Show each line of the data below in which "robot" occurs.

+++ Provided material +++

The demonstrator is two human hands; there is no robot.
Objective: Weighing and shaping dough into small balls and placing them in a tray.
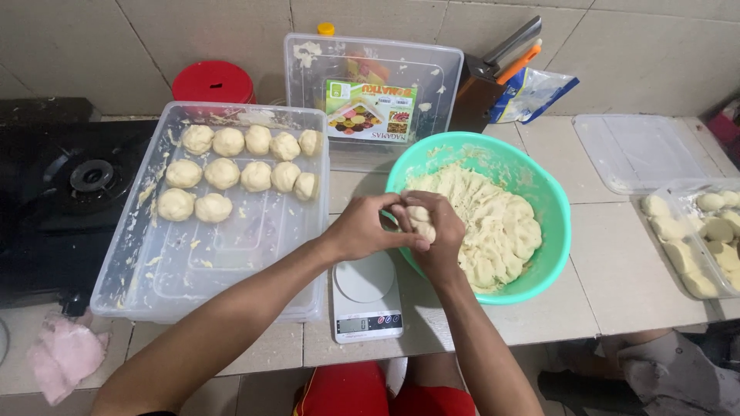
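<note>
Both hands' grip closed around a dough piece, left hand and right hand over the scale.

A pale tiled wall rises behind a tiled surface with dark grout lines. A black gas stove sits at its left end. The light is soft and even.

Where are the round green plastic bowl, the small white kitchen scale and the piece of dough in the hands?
Round green plastic bowl [556,245]: head view, right rim.
Small white kitchen scale [364,279]: head view, weighing plate.
Piece of dough [420,221]: head view, part showing between fingers.
</note>
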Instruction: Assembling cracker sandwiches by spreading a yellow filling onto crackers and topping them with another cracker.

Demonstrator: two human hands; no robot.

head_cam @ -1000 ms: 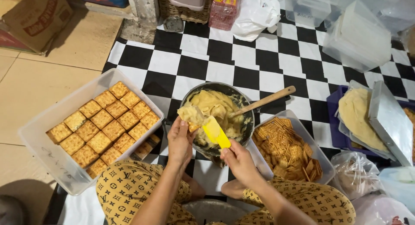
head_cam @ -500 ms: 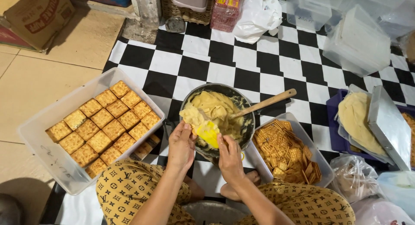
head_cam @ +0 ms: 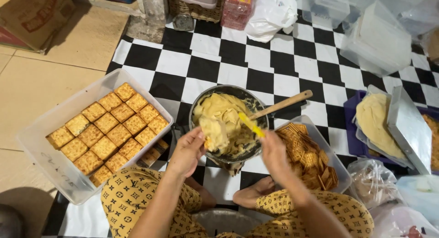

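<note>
Two hands over bowl (head_cam: 201, 100) rim | left (head_cam: 188, 151) grips cracker (head_cam: 213, 133) | right (head_cam: 273, 151) grips yellow spatula (head_cam: 250, 124)

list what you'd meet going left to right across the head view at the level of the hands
clear tub of filled cracker squares → left hand holding a cracker heaped with filling → metal bowl of yellow filling → right hand with yellow spatula → tub of plain crackers → clear bag
</note>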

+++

#### Finished task
The demonstrator is two human hands; there is no robot.
Demonstrator: two human hands; no robot.

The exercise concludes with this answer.